Progress: |██████████████████████████████████████████████████| 100.0% | 00:00:01  Completed!


[1, 2, 0, 3, 4, 5, 6, 7, 9, 8]

In [7]:
# The computation result is saved in a dictionary. But the key of the dictionary is the integer order of the task.

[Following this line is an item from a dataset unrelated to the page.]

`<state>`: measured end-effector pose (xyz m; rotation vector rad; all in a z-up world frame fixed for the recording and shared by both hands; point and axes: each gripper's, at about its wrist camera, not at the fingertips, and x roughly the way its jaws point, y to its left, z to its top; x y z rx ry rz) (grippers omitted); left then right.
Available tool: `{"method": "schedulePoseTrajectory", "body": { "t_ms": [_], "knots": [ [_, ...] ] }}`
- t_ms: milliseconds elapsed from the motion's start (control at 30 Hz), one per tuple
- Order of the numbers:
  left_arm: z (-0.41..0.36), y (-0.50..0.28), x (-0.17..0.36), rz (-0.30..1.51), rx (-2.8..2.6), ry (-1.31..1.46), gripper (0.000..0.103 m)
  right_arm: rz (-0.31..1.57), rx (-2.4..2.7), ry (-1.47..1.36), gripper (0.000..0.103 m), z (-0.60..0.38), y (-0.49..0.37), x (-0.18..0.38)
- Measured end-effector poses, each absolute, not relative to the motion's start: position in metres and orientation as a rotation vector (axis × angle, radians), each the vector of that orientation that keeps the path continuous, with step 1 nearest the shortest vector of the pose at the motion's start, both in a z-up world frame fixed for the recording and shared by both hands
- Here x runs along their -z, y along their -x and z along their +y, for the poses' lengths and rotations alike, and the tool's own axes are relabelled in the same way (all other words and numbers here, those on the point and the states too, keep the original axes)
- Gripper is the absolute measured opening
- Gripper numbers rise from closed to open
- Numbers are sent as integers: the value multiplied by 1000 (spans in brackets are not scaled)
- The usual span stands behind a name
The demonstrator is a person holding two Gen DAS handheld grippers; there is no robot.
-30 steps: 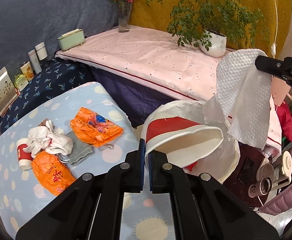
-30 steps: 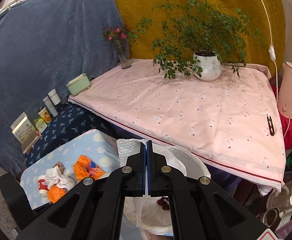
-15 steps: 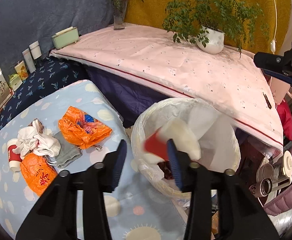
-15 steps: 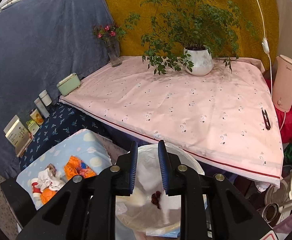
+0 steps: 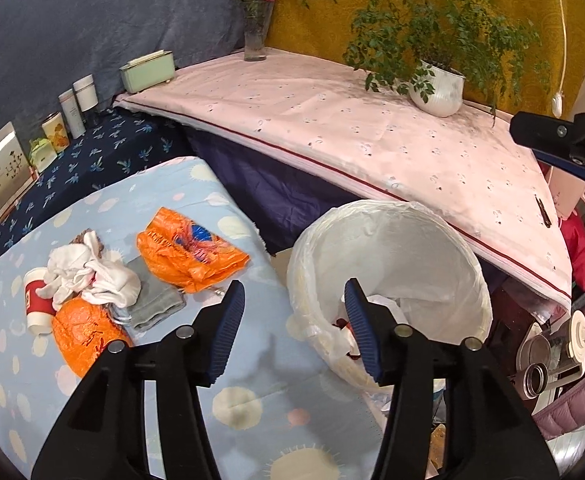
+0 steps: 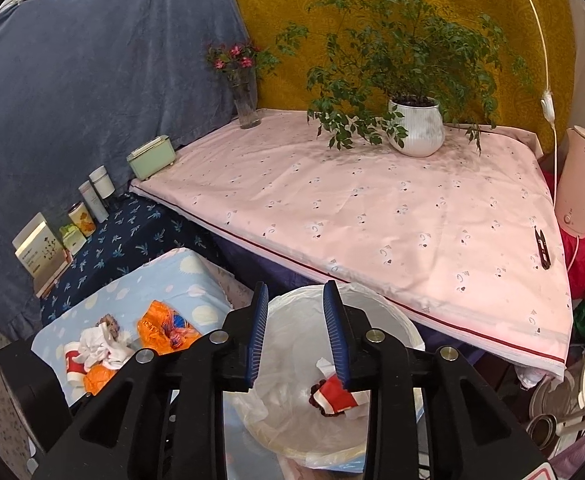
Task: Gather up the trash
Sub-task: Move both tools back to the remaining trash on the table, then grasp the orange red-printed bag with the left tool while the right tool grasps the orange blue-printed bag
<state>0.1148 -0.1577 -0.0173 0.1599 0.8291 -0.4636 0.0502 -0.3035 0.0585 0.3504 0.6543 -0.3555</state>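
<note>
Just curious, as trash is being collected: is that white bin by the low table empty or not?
Not empty. Inside the lined trash bin lie a red-and-white paper cup and crumpled white paper; it's far from full.

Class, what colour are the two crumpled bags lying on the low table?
Orange; one has a blue print, the other red marks. Left wrist view shows them best.

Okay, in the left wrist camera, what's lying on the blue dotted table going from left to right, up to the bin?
Red paper cup → white crumpled cloth → grey cloth → orange plastic bag → white-lined trash bin.
</note>
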Motion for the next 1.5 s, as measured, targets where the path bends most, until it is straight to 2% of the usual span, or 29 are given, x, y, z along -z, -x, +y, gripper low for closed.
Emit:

If
# you wish to manipulate the keys, use submit_keyed below.
futures.results

{1: 1, 2: 2, 0: 0, 3: 3, 4: 4, 5: 5, 6: 6, 7: 7, 9: 9, 8: 8}

In [8]:
# Any exception that has been caught will be recorded in the ``errors`` field.
futures.errors

{}

# 4. Submit with keys using `submit_keyed`

In [9]:
def my_method(elem):
    # do some work
    time.sleep(0.5)
    return elem

In [10]:
futures = Futures()

In [11]:
for i, key in enumerate(['a', 'b', 'c', 'd']):
    futures.submit_keyed(key, my_method, i)

In [12]:
futures.get()

Progress: |██████████████████████████████████████████████████| 100.0% | 00:00:00  Completed!


[0, 1, 2, 3]

In [13]:
futures.results

{'a': 0, 'b': 1, 'c': 2, 'd': 3}

# 5. Error handling: method exception

In [3]:
def my_method(elem):
    # raise some error
    print('Trying!')
    1/0
    return elem

In [4]:
futures = Futures(n_retries=2)

In [5]:
futures.submit(my_method, 0)

Trying!


/users/jaykim/codes/futures-zero/src/futures_zero/worker.py:268: TASK_FAILED: task id 0 failed due to: ZeroDivisionError('division by zero')


Trying!


/users/jaykim/codes/futures-zero/src/futures_zero/worker.py:268: TASK_FAILED: task id 0 failed due to: ZeroDivisionError('division by zero')


Trying!


/users/jaykim/codes/futures-zero/src/futures_zero/worker.py:268: TASK_FAILED: task id 0 failed due to: ZeroDivisionError('division by zero')


In [6]:
futures.get()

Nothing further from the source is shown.